Work task:
Would you repeat each line below precisely as it stands?

Data:
▬▬▬▬▬▬▬▬▬▬

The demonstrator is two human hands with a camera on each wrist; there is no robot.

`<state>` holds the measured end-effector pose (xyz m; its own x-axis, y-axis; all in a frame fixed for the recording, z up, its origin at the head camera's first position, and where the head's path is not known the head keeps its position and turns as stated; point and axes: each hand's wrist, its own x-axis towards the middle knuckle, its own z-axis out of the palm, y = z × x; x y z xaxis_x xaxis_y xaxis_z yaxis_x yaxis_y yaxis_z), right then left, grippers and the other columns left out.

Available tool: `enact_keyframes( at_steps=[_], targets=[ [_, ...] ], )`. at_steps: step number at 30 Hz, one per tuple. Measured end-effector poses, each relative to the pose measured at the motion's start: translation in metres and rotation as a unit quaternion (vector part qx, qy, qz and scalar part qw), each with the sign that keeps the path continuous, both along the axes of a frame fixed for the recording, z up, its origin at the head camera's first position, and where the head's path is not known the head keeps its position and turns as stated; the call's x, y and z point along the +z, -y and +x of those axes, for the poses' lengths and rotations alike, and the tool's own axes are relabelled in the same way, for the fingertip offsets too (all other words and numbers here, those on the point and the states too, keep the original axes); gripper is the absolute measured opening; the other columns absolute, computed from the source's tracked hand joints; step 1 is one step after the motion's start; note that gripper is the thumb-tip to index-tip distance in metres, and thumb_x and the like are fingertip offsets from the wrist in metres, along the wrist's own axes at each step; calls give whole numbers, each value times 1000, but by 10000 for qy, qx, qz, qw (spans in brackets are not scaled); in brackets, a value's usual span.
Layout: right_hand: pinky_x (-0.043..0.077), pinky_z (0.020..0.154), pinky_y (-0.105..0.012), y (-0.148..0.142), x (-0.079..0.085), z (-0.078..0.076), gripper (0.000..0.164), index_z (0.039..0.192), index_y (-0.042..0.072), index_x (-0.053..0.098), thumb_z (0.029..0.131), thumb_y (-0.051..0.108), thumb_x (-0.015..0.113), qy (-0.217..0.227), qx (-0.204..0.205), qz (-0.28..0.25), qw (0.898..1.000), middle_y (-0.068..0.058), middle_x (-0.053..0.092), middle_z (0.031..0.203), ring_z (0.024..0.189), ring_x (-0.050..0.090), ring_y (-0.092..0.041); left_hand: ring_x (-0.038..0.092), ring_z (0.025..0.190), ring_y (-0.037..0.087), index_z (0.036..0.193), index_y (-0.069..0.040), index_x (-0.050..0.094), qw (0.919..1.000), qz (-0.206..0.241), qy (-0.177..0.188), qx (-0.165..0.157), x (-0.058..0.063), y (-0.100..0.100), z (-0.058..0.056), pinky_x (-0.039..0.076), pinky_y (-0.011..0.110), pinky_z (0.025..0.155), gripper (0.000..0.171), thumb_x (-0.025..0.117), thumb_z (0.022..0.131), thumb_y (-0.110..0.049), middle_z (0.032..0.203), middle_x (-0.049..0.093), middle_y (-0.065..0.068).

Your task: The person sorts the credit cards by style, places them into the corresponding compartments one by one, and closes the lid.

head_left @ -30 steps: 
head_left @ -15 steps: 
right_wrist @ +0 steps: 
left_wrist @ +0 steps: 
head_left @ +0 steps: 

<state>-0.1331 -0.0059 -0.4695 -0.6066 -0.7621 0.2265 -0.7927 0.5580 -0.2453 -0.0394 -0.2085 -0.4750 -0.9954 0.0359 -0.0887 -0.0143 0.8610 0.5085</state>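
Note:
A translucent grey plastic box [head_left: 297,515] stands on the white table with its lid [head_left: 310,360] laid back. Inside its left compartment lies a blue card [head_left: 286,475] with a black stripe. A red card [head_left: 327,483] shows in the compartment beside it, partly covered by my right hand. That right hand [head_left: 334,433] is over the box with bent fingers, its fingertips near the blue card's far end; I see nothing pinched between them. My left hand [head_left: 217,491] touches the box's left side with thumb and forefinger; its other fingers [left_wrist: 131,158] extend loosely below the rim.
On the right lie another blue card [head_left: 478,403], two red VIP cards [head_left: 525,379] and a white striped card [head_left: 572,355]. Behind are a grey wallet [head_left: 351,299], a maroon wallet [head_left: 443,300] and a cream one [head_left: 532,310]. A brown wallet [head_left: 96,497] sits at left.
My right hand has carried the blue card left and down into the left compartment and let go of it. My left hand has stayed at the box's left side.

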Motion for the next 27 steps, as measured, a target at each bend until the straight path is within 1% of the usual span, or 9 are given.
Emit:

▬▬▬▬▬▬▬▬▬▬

Task output:
The demonstrator is two human hands with a camera on each wrist; there is no robot.

`<state>` holds the measured end-effector pose (xyz m; its own x-axis, y-axis; all in a frame fixed for the recording, z up, its origin at the head camera's first position, and where the head's path is not known the head keeps its position and turns as stated; point and axes: each hand's wrist, its own x-axis towards the middle knuckle, its own z-axis out of the palm, y = z × x; x y z xaxis_x xaxis_y xaxis_z yaxis_x yaxis_y yaxis_z), right then left, grippers and the other columns left out.

Available tool: `enact_keyframes( at_steps=[_], targets=[ [_, ...] ], )`. at_steps: step number at 30 Hz, one per tuple. Measured end-effector poses, each relative to the pose measured at the motion's start: translation in metres and rotation as a unit quaternion (vector part qx, qy, qz and scalar part qw), each with the sign that keeps the path continuous, both along the axes of a frame fixed for the recording, z up, its origin at the head camera's first position, and where the head's path is not known the head keeps its position and turns as stated; the call's x, y and z point along the +z, -y and +x of those axes, for the poses' lengths and rotations alike, and the tool's own axes are relabelled in the same way, for the fingertip offsets too (all other words and numbers here, those on the point and the states too, keep the original axes); gripper is the absolute measured opening; the other columns absolute, computed from the source's tracked hand joints; step 1 is one step after the motion's start; note that gripper is the thumb-tip to index-tip distance in metres, and thumb_x and the like are fingertip offsets from the wrist in metres, along the wrist's own axes at each step; calls give whole numbers, each value times 1000, but by 10000 for qy, qx, qz, qw (spans in brackets are not scaled); in brackets, a value's usual span.
Layout: right_hand: pinky_x (-0.043..0.077), pinky_z (0.020..0.154), pinky_y (-0.105..0.012), y (-0.148..0.142), x (-0.079..0.085), z (-0.078..0.076), gripper (0.000..0.164), index_z (0.039..0.192), index_y (-0.042..0.072), index_x (-0.053..0.098), thumb_z (0.029..0.131), thumb_y (-0.051..0.108), thumb_x (-0.015..0.113), qy (-0.217..0.227), qx (-0.204..0.205), qz (-0.28..0.25), qw (0.898..1.000), middle_y (-0.068..0.058), middle_x (-0.053..0.092), middle_z (0.031..0.203), ring_z (0.024..0.189), ring_x (-0.050..0.090), ring_y (-0.092..0.041); left_hand: ring_x (-0.038..0.092), ring_z (0.025..0.190), ring_y (-0.037..0.087), index_z (0.036..0.193), index_y (-0.069..0.040), index_x (-0.050..0.094), qw (0.919..1.000), qz (-0.206..0.241), qy (-0.177..0.188), qx (-0.165..0.157), x (-0.058..0.063), y (-0.100..0.100), z (-0.058..0.056), pinky_x (-0.039..0.076), pinky_y (-0.011..0.110), pinky_z (0.025..0.155), gripper (0.000..0.171), thumb_x (-0.025..0.117), thumb_z (0.022..0.131), thumb_y (-0.110..0.049), middle_z (0.032..0.203), middle_x (-0.049..0.093), middle_y (-0.065..0.068).

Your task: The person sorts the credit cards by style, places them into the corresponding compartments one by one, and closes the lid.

head_left @ -30 steps: 
head_left @ -15 steps: 
right_wrist @ +0 steps: 
left_wrist @ +0 steps: 
head_left @ +0 steps: 

<state>-0.1331 -0.0059 -0.4695 -0.6066 -0.7621 0.2265 -0.7927 0.5580 -0.2453 -0.0394 -0.2085 -0.4750 -0.9954 0.0359 -0.0887 -0.0143 0.8610 0.5085</state>
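Note:
A translucent grey plastic box [head_left: 297,515] stands on the white table with its lid [head_left: 310,360] laid back. Inside its left compartment lies a blue card [head_left: 286,475] with a black stripe. A red card [head_left: 327,483] shows in the compartment beside it, partly covered by my right hand. That right hand [head_left: 334,433] is over the box with bent fingers, its fingertips near the blue card's far end; I see nothing pinched between them. My left hand [head_left: 217,491] touches the box's left side with thumb and forefinger; its other fingers [left_wrist: 131,158] extend loosely below the rim.
On the right lie another blue card [head_left: 478,403], two red VIP cards [head_left: 525,379] and a white striped card [head_left: 572,355]. Behind are a grey wallet [head_left: 351,299], a maroon wallet [head_left: 443,300] and a cream one [head_left: 532,310]. A brown wallet [head_left: 96,497] sits at left.
My right hand has carried the blue card left and down into the left compartment and let go of it. My left hand has stayed at the box's left side.
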
Motion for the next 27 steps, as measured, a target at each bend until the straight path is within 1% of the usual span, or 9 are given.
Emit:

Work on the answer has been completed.